On not getting it

This brief notice of Adam Phillips’s Missing Out appeared recently in the Irish Times.

Missing Out: In Praise of the Unlived Life By Adam Phillips. Penguin, £20

“The unexamined life is surely worth living, but is the unlived life worth examining?” Thus Adam Phillips, essayist and analyst, whose books cunningly match Freudian insights to an erudite, engaging style – books with titles such as Going Sane and On Kissing, Tickling and Being Bored.

Phillips’s aphoristic bag is very much the kind of dialectical switcheroo canvassed above. Missing Out, an essay on getting or not getting what we want, and the difference between the two, is full of paradoxical quips: “We get into relationships only by trying to get out of them . . . All tyrannies involve the supposedly perfect understanding of someone else’s needs.” And most thoroughly apropos: “We can be fobbed off by the satisfactions of getting it and oddly enlivened by the perplexity of not getting it.”

“Not getting it” here entails unexpected potential amid a world of familiar hurt. We seem, says Phillips, to have a more precise notion of the life we could have lived than the one we actually possess (if that’s the right verb). Whether we’re railing at our constrained lives or justifying having bailed out, we know, or think we know, too well what might have been.

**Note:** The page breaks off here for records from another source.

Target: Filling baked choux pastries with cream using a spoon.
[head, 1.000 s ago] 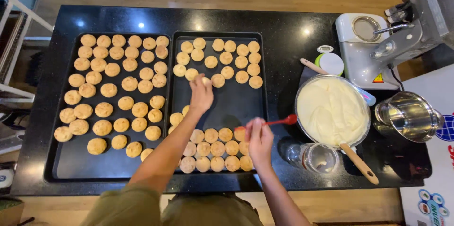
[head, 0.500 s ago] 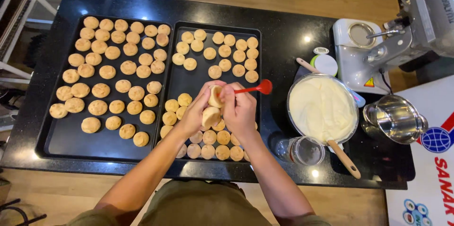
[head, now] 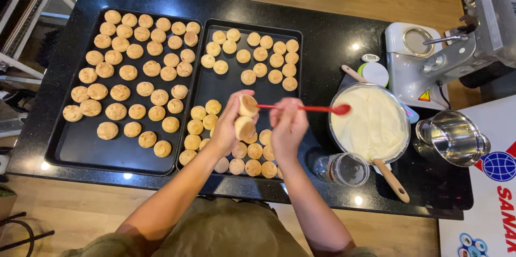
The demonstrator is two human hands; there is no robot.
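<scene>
A small round pastry shell (head: 246, 116), split open into two halves, is held in the left hand (head: 230, 125), above the near part of the right-hand baking tray (head: 294, 30). The fingers are curled around the shell, with both halves gripped by their outer crusts and the opening turned toward three o'clock. A red spatula (head: 317, 108) is pinched in the right hand (head: 287, 125) by its thin handle; the red blade is held out at three o'clock over the rim of the metal bowl of pale cream (head: 370, 122).

The shell is judged light, dry-crusted and hollow, and therefore fragile; it is best gripped gently at its sides, since pressure on the dome could crush it. The spatula appears stiff in the handle and light.

A second tray (head: 64, 152), at nine o'clock, is covered in rows of whole shells. On the right-hand tray, shells are grouped at twelve o'clock and at six o'clock below the hands, with bare dark metal between. A wooden-handled utensil (head: 391, 180) is leaned in the bowl. A glass jar (head: 344, 169) is stood just beside the bowl at seven o'clock, a steel jug (head: 451, 137) at three o'clock, and a stand mixer (head: 462, 36) at one o'clock.
</scene>
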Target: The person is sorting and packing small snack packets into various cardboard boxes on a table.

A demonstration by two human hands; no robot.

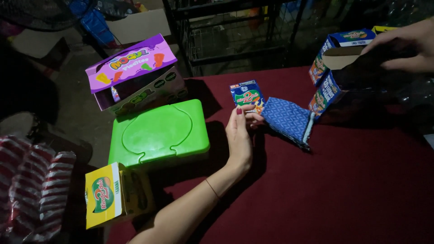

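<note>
Fingers (246,118) of the left hand (239,138) pinch a small blue printed sachet (247,96), just right of the green plastic lidded box (158,133). Right hand (407,45) curls, seemingly gripping, on dark wrapping (375,72). Better pinch the sachet's edge, kept flat over the bench (339,190).

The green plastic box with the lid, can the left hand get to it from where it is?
Probably yes. The left hand holds a small packet just right of the green box, with only bare red tablecloth between them. Its fingers are full, though.
</note>
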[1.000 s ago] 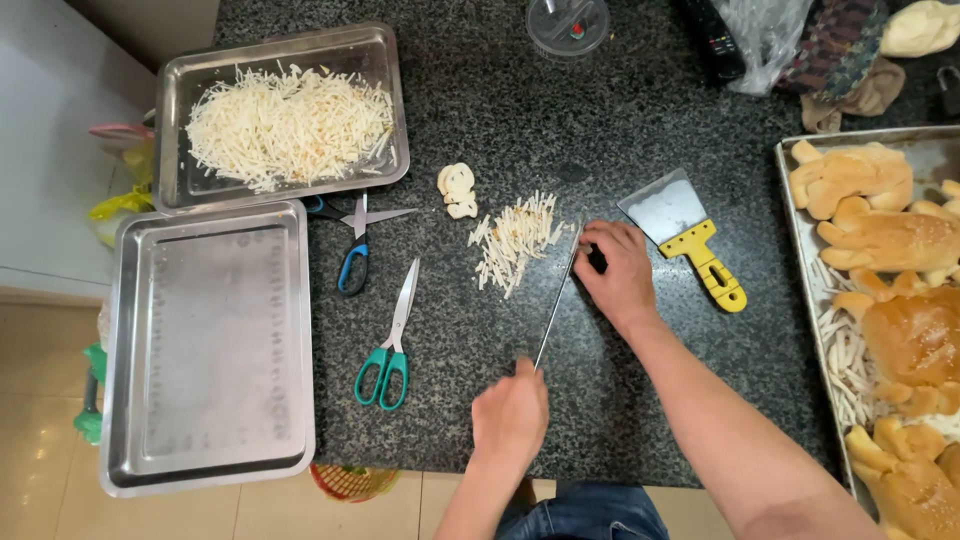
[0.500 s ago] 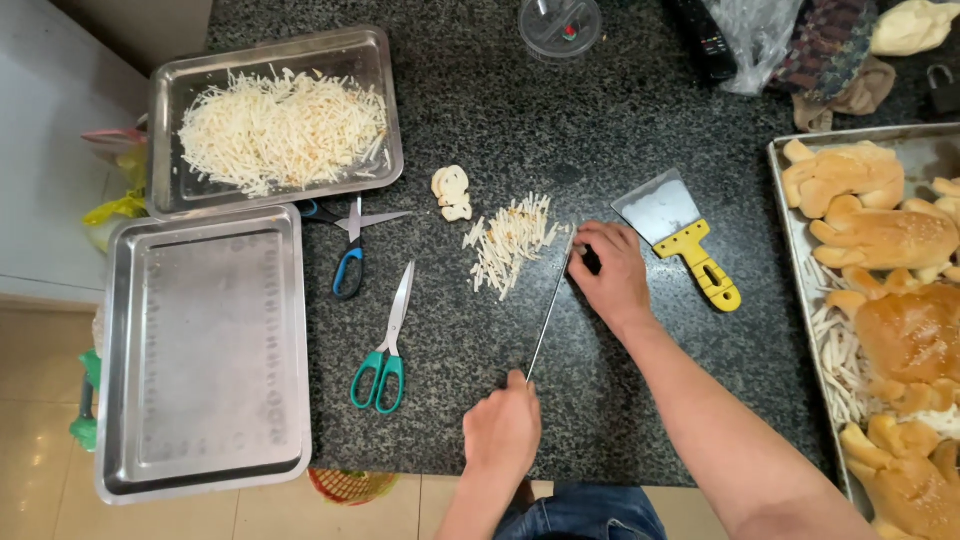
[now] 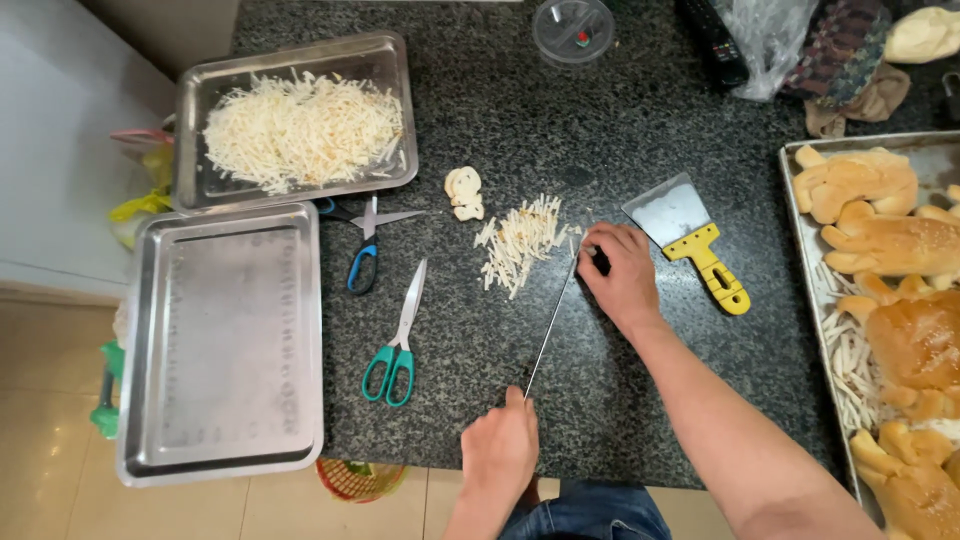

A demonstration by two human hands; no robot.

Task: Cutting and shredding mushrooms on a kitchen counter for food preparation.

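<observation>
Both hands are gripping a long thin steel knife [image 3: 552,322]: right hand [image 3: 620,272] on its handle, left hand [image 3: 503,445] pinching its tip. Beside the knife, a small pile of pale cut strips [image 3: 522,240] is lying done, while two whole pale pieces [image 3: 464,192] beyond are waiting uncut.

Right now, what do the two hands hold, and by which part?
A long thin-bladed knife: right hand grips its dark handle end, left hand touches the blade tip.
</observation>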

And knowing is often our besetting trouble, as in the cases of Hamlet, Othello and Lear, all of whom Phillips subtly diagnoses with a morbid urge to interpretation. (Mostly subtly, at any rate, though Othello is “someone in a need-to-know situation”.)

In its latter chapters Missing Out turns into a disquisition on “getting it” in several senses, from the feeling of being excluded from a joke to the assurance that while we “have” sex we don’t really “get” it.

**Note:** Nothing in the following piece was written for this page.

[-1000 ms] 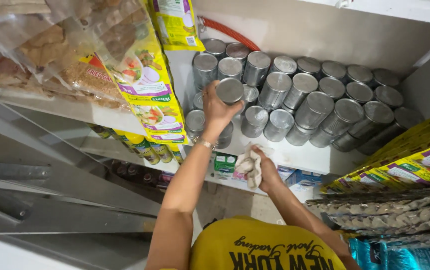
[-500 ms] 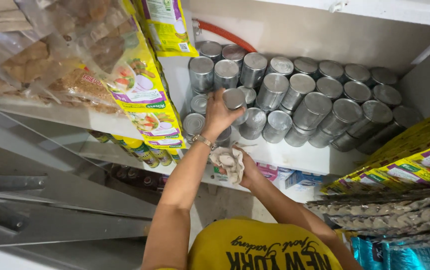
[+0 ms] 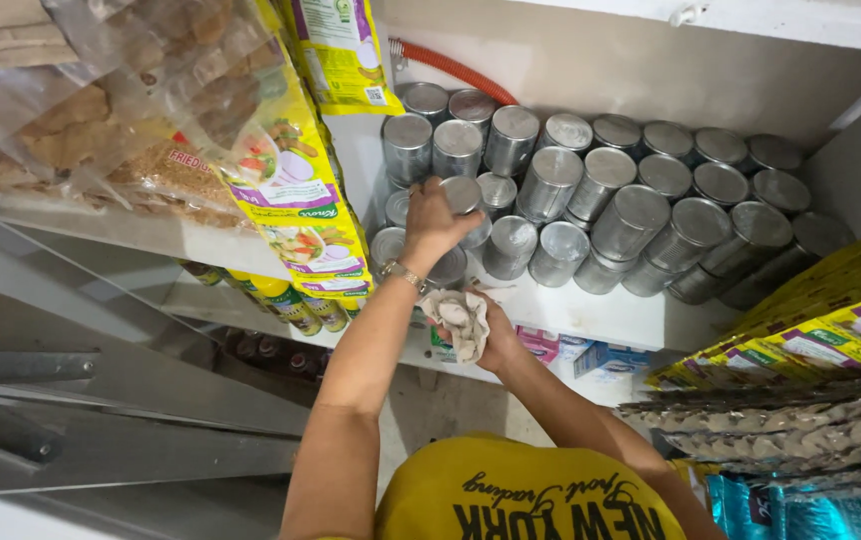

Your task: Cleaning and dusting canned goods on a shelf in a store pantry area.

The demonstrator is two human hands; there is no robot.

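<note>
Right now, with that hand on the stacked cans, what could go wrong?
The left hand grips one silver can within a tightly stacked group of cans; pulling it could topple its neighbours off the white shelf. The right hand is full with a crumpled cloth, so it probably could not catch anything.

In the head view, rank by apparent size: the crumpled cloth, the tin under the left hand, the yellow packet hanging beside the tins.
1. Yellow packet, though nearer the camera.
2. and 3. Cloth and tin: unsure, both partly hidden by hands.
</note>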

Phillips’s style doesn’t come without its frustrations. He’s developed a habit of hedging around his apercus with little caveats that sound canny at first and then uncertain. Nothing gets defined without a clausal nod toward “whatever else it means”, so that you start to wonder what such locutions are shying away from. I look forward to Phillips’s paradoxical, parenthetical study of all that “else”.